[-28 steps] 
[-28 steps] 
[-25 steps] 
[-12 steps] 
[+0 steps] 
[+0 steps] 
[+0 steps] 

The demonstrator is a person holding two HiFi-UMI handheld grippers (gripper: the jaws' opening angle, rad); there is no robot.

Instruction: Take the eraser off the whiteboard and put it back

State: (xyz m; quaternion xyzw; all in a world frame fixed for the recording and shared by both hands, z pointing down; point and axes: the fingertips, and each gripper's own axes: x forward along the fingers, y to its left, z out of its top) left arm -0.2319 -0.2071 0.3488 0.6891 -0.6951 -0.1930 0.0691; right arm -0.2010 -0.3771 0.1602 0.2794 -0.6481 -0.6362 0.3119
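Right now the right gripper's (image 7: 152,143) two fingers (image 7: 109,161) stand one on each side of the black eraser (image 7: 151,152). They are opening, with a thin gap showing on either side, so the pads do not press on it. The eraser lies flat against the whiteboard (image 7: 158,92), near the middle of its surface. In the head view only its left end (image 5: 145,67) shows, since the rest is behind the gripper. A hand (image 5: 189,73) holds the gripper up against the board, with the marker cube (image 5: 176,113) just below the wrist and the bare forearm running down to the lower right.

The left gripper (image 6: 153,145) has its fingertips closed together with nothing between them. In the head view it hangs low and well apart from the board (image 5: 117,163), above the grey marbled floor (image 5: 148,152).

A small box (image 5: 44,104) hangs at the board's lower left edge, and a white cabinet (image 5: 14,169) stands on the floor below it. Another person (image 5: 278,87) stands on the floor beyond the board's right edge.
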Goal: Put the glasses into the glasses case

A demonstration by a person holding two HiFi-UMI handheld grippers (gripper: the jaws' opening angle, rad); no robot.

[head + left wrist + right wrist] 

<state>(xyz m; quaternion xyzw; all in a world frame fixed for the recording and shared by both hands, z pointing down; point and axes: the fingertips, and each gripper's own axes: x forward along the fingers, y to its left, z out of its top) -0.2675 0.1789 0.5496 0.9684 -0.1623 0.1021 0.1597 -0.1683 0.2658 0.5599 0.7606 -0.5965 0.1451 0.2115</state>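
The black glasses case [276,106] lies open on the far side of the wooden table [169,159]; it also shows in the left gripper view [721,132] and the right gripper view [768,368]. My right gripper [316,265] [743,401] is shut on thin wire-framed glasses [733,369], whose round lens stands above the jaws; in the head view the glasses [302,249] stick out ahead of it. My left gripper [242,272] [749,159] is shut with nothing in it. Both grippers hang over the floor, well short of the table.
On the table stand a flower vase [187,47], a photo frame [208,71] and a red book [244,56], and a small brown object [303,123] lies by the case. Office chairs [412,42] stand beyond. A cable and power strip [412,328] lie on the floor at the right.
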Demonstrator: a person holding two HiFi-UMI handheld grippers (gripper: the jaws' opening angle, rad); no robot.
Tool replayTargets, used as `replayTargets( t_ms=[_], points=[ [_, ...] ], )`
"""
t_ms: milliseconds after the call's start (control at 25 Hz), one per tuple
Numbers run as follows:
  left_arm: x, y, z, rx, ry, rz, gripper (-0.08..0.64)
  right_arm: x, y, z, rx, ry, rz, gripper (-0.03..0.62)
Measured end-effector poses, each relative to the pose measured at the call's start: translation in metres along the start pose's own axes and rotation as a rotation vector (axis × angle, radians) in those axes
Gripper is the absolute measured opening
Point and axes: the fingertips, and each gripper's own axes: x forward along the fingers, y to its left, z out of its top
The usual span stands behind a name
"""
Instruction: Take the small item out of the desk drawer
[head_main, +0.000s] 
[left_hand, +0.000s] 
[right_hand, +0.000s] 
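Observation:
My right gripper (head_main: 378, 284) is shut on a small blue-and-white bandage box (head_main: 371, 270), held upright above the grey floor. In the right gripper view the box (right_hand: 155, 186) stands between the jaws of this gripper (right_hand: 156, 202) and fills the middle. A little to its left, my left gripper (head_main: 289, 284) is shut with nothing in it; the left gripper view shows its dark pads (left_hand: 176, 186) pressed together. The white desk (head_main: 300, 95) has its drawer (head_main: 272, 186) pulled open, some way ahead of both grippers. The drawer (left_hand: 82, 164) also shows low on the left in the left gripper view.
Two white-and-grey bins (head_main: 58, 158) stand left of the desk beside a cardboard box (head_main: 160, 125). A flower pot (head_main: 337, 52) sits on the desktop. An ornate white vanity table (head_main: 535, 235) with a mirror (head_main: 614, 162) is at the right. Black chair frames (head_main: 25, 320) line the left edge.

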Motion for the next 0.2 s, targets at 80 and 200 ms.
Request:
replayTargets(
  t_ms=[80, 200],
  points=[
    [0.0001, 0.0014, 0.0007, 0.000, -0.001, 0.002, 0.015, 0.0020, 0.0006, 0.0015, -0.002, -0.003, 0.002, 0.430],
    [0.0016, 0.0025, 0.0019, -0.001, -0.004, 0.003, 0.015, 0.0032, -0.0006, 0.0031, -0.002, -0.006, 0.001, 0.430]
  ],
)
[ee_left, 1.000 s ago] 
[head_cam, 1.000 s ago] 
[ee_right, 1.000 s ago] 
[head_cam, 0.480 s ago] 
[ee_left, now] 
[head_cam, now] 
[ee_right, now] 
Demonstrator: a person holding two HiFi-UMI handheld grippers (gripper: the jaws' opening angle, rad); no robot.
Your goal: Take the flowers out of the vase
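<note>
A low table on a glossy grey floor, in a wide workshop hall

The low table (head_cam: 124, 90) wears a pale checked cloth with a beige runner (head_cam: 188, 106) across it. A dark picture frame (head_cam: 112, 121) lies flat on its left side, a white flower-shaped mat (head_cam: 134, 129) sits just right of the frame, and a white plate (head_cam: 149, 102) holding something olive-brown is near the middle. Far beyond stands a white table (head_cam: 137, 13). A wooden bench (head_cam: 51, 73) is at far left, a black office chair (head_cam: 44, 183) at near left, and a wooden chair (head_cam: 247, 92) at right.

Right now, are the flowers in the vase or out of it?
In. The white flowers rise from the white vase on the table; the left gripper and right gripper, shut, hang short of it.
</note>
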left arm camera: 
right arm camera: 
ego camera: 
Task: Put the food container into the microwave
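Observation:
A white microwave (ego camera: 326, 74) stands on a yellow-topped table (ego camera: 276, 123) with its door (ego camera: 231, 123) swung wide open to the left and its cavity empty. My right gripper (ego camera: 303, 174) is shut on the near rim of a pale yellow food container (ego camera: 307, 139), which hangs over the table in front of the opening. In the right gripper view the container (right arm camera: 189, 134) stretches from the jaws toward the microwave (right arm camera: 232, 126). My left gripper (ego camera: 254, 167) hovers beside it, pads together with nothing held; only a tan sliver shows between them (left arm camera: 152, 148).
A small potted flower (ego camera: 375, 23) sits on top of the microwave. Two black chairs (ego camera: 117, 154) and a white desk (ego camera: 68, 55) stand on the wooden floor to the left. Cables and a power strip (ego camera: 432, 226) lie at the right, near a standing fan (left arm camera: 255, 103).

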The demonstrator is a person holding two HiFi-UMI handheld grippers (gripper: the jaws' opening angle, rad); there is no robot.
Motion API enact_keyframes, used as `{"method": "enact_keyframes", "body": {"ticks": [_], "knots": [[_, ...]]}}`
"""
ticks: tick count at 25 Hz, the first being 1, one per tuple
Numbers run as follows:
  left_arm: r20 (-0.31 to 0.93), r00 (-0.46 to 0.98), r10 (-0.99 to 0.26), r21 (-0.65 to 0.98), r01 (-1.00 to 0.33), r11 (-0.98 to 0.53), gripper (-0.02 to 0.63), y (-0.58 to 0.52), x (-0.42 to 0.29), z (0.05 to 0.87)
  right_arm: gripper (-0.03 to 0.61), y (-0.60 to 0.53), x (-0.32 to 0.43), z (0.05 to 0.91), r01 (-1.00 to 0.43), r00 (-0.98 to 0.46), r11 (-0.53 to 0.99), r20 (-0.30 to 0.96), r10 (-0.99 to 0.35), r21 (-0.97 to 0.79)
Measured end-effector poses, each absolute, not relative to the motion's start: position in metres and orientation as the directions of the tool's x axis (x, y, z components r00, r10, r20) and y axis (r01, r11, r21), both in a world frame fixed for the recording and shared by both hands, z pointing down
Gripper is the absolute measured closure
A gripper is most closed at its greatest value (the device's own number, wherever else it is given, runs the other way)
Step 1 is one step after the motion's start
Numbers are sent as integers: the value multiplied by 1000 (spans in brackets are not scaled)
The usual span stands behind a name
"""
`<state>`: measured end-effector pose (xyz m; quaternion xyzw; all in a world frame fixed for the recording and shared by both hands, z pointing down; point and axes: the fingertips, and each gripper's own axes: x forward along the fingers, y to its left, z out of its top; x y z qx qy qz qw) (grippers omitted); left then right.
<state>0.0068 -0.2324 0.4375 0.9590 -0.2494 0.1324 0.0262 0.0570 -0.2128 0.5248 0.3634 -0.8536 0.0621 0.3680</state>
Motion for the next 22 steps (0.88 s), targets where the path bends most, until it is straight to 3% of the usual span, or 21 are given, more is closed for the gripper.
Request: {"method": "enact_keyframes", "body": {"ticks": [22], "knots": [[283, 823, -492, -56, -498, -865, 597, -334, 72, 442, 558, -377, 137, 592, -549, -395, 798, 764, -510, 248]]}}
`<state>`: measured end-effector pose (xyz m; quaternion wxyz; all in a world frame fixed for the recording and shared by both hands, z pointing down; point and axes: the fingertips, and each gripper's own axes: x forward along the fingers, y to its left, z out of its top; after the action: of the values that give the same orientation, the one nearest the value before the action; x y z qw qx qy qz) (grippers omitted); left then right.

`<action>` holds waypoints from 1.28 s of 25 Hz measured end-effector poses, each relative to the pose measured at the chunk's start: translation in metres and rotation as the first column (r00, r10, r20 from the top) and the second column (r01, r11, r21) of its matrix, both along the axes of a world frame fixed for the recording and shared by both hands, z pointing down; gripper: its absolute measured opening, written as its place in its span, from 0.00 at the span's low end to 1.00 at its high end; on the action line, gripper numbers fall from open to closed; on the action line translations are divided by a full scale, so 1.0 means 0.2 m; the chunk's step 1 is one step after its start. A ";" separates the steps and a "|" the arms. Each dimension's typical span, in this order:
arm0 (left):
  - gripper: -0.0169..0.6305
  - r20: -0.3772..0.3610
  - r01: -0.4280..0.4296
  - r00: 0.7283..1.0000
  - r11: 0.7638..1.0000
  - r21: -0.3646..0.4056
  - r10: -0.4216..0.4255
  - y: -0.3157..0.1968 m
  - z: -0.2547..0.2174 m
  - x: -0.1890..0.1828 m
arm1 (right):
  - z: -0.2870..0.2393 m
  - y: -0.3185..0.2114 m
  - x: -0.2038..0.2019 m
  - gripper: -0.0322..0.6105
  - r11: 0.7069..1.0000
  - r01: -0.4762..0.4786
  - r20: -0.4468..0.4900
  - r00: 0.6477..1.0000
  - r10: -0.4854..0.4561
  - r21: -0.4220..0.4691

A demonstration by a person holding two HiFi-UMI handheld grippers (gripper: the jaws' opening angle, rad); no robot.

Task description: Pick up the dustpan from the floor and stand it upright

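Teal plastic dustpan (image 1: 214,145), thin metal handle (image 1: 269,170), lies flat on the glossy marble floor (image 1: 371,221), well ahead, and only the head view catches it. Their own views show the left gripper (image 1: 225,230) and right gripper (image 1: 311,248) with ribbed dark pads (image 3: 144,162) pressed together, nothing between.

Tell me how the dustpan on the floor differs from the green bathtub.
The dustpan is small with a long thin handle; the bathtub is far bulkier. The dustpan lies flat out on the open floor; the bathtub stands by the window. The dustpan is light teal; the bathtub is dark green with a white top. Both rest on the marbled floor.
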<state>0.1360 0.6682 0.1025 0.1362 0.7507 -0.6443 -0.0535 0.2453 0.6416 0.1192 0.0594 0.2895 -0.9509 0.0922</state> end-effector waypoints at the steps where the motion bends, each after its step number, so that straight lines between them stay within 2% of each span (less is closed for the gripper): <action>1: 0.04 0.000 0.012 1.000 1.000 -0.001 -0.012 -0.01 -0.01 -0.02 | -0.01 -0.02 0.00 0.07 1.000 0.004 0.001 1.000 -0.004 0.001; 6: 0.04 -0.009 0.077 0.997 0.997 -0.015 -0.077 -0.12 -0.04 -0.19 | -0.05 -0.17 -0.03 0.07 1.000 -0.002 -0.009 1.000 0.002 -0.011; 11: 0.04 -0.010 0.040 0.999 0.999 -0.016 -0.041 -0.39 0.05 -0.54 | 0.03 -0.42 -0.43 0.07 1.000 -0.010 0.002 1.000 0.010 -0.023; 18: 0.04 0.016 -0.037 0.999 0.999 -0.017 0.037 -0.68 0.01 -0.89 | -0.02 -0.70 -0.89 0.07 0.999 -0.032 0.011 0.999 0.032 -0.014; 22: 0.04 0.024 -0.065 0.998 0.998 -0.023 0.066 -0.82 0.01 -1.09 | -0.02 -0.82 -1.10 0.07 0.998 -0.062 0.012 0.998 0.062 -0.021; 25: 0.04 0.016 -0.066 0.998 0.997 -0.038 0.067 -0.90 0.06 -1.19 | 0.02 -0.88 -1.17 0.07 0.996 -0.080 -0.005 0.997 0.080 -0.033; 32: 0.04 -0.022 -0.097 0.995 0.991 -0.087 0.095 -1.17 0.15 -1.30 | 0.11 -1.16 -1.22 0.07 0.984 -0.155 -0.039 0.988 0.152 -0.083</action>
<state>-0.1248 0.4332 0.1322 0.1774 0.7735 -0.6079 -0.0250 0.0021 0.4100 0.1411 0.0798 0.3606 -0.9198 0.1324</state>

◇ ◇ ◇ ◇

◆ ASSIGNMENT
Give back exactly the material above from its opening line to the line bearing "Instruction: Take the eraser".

◆ OUTPUT FOR THIS TASK
[-28 steps] 
[-28 steps] 
[-25 steps] 
[-12 steps] 
[+0 steps] 
[+0 steps] 
[+0 steps] 

The demonstrator is a person holding two HiFi-UMI handheld grippers (gripper: the jaws' opening angle, rad); there is no robot.

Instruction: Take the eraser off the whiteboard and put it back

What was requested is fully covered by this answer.